公開日 2024年07月23日(Tue)
令和6年7月19日(金)1学期終業式での校長式辞です。
さきほどなぎなた部の全国大会壮行会,表彰伝達式,新生徒会役員認任命式を行いました。表彰では,七夕書道展において最高賞の鹿児島県知事賞を受賞した3年生有田心凛さん,特別賞の南日本書道会賞を受賞した2年生鶴田桃子さん,そして学校賞を受賞した本校書道部の皆さん,ほんとうにおめでとうございました。
学校賞を受賞したのは,高校では本校と市内のある高校の2校です。部員の数も6倍いる学校と肩を並べる書道部の皆さんの活躍は目を見張るものがあります。これからも精進をつづけてください。
皆さんは4月の始業式の式辞で,何も言わずに正門付近を掃除してくれていた書道部の人の話をしたのを覚えていますか。「いつかその心がけが作品に出ますよ」と私は言いました。
きっと去年,一昨年と,そんな広い視野を持ち,自分にできることを探して生活してきたのだろうと思うことでした。神様はやはり見ているんですね。
新生徒会の桑原瑛太会長は,立会演説会の時に「自治の学校を作りたい」と公約に掲げていました。その考えに大いに賛同します。
自分たちで決めたものではないものを押しつけられるがごとくおとなしく受け取って,おとなしく過ごしていく時代は過去の時代です。時代は変わりました。令和の時代の高校のルールは,生徒の皆さんが,自分たちで作って自分たちで運用する。しばらくして時代に合わないことが出てきたら,合うスタイルに変えていく。 一方で「不易流行」と言う言葉があるように,変えてはいけないものもある。その判断は難しいときもあるが,自治の学校づくりができるようになってくれることを願いたい。それが数十年後の川辺高校の「伝統」となるはずですから。
神様と言えば,私の人生の節目節目に示唆を与えてくれる森信三という哲学者がいます。
森信三氏は明治時代に愛知県の資産家に生まれました。父親の代になって経済が傾き,両親は離婚し貧しい農家に養子に出されました。
幼い頃から秀才であったようで,学費が免除される愛知第一師範学校に進学,卒業後は横須賀市の小学校の先生をし,その後京都大学哲学科の大学院を卒業するときには38歳になっていました。
その後,神戸大学教育学部教授を65歳まで務められ,97歳で亡くなるまで人を育て導く人生を全うします。
森信三氏は多くの名言を残していますが,その一つを今日は皆さんに紹介しましょう。
人はこの世に生まれ落ちた瞬間,全員が天から封書をもらって生まれてくる。
その封書には,何のために生まれてきたのか,人生の使命や目的は何か,一人一人,その封書に書かれている。

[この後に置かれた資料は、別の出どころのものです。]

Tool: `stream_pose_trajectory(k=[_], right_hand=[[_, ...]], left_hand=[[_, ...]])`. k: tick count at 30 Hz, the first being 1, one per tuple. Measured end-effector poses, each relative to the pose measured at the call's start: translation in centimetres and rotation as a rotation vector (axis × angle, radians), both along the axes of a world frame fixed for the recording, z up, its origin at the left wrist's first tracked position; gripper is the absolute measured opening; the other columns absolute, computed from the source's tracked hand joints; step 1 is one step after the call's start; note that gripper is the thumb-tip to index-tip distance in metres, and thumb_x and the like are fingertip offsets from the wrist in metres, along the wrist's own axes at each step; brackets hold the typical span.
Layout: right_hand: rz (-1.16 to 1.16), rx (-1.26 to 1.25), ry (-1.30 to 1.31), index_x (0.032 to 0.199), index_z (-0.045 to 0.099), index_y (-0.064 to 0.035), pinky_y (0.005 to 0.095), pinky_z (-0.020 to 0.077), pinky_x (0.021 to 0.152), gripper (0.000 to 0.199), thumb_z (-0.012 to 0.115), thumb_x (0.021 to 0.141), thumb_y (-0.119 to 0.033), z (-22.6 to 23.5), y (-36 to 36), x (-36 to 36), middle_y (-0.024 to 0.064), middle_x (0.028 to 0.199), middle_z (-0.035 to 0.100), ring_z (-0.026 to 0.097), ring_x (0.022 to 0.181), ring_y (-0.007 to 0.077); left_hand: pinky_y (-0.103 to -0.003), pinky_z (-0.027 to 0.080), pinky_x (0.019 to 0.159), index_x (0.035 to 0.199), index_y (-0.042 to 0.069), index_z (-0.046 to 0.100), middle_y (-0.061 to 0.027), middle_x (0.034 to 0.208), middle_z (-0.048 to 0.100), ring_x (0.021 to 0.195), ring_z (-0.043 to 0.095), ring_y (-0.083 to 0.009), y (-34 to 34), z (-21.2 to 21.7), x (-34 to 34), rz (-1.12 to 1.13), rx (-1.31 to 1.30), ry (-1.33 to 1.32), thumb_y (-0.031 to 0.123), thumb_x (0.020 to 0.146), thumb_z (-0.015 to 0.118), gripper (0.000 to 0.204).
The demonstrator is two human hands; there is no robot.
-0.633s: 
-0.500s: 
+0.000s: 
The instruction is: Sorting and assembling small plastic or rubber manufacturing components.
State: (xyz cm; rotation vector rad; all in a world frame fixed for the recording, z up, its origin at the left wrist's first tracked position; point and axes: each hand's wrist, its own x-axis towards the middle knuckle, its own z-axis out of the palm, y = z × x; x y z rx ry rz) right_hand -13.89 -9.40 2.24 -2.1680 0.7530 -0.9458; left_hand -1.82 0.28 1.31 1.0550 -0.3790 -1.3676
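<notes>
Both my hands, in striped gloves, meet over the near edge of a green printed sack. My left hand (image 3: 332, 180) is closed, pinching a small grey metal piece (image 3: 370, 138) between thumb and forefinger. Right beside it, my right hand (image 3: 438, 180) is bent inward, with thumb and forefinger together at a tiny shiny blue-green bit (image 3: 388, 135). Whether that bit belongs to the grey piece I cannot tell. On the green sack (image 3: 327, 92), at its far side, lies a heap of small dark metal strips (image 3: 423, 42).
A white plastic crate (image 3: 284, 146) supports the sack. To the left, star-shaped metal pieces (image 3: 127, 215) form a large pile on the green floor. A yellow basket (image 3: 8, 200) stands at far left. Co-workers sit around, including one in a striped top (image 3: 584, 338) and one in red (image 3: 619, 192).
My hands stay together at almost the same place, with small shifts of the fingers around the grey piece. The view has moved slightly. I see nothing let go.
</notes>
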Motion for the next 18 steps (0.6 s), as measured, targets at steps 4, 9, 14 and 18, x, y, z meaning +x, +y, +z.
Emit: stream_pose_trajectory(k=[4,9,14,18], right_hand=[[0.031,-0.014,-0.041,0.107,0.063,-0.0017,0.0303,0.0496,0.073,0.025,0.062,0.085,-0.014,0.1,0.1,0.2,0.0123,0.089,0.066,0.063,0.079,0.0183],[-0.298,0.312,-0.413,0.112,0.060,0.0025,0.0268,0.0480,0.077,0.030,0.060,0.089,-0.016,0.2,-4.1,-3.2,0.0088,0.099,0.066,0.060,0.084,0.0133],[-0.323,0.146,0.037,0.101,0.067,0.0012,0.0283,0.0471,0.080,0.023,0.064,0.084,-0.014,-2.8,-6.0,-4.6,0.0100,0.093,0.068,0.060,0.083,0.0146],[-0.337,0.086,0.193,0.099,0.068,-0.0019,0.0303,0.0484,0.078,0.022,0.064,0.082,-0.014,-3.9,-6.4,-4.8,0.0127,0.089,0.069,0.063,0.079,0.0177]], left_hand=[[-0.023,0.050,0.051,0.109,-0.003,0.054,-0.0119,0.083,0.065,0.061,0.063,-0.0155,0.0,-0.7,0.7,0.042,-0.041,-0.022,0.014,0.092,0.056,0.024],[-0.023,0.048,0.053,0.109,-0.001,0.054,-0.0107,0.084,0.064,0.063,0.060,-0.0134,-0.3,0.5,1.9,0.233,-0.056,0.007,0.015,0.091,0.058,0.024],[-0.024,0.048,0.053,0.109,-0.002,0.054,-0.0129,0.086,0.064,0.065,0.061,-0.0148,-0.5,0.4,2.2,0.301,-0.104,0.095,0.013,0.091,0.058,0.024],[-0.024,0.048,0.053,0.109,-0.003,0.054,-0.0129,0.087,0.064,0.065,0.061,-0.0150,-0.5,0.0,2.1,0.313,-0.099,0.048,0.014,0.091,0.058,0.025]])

しかし,その封書を一度も開けずに人生を終える人がいかに多いことか。
普段,私たちは自分は何のために生まれてきたんだろうとか考えることはあまりありませんね。この機会に考えてみるとしますか。
私が思うに,皆さんは川辺高校での生活で,天からの封書をあける手がかりをつかむのではないかと信じています。
1年生はようやく川辺高校の生活のリズムをつかんできただろうと思います。2年生は中堅の学年として,様々な活動に積極的に取り組んでくれていることと思います。

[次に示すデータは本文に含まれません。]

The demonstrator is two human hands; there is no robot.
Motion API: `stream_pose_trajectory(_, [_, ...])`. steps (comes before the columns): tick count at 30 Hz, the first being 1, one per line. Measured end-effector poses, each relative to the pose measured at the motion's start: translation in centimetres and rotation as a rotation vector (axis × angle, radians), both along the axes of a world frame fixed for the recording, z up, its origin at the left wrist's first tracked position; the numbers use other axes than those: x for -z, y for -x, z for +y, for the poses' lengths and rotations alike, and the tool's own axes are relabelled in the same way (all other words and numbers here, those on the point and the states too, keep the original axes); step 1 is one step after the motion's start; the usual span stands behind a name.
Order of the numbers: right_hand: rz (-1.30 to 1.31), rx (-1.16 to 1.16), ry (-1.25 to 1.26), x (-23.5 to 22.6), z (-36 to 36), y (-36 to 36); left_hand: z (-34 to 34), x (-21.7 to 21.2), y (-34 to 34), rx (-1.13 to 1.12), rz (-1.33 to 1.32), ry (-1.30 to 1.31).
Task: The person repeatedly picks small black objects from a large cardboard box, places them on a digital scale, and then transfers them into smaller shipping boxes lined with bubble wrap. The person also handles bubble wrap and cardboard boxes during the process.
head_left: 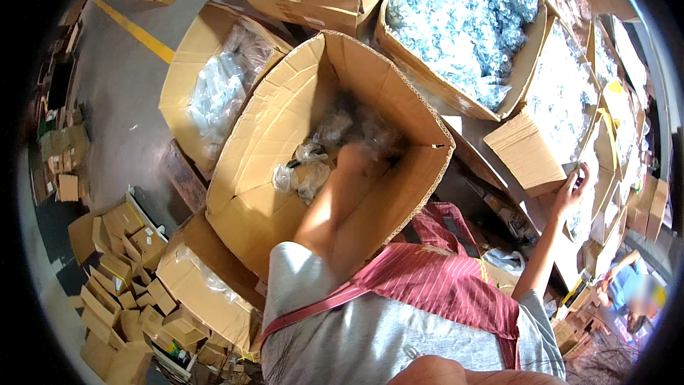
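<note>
Deep in a large open cardboard box (263, 135), my left hand (362, 158) reaches in among clear plastic bags (331, 128). Shadow and plastic hide its fingers, so its grip does not show. A few more crumpled clear bags (303, 172) lie on the box's bottom beside my forearm. Out to the right, my right hand (576, 189) has its fingers bent around the near corner of a small cardboard box (526, 151). That small box sits tilted against a bin of clear plastic-wrapped pieces (563, 93).
A big carton (456, 21) full of shiny bagged pieces stands at the far right. Another carton (178, 93) with clear bags adjoins on the left. Flattened and open boxes (121, 271) pile up at lower left. Another person (634, 285) is at the lower right.
</note>
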State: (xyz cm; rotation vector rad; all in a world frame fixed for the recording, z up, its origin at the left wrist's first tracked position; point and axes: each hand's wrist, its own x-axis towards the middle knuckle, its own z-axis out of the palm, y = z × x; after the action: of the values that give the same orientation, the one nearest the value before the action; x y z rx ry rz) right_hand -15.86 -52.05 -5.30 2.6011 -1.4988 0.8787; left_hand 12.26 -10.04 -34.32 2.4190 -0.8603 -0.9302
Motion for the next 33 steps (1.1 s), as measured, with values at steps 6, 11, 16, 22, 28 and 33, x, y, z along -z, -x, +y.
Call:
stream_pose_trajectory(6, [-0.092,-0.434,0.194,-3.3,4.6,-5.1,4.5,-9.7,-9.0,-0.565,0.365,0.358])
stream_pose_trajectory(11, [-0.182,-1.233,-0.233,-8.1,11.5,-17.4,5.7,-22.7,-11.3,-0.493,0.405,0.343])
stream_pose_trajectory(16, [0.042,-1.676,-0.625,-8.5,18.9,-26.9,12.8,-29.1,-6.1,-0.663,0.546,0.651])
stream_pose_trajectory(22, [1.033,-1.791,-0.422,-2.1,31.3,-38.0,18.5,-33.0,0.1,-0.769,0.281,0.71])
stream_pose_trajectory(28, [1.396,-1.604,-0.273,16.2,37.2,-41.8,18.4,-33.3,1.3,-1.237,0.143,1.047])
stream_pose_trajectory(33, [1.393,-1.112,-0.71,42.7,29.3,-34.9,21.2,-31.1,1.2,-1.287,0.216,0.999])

3年生のみなさんは,自分のこれからの進路を切り開く数ヶ月を過ごすことになろうかと思います。今の努力が形になって現れるのは,早くても2~3ヶ月後です。たとえば,食事制限や運動療法で体重を落とそうとしてもすぐには落ちません。何の変化もないように見えて1,2ヶ月すると突然結果に表れてくる。人間とはそういう風にできている生き物なのでしょう。
すぐに結果が出ないからと言ってクサらずに,結果に左右されないでブレずに努力すること。努力する自分を信じて少しずつでも積み上げていくことが大切です。
明日から夏休みに入ります。たくさん時間があるように見えますが,高校生は忙しい。宿題や勉強に加えて,夏トライグレードアップゼミや郷中ゼミに参加する人もいますね。
普段はできない趣味や好きなことに没頭したり,別々の高校に通っている友達と会ったり,じいちゃんばあちゃん親戚に会いに行ったりお墓参り,花火や夏祭りに繰り出したりと,様々なイベントが目白押しです。
規則正しく生活しながら,充実した日々にんることを祈っています。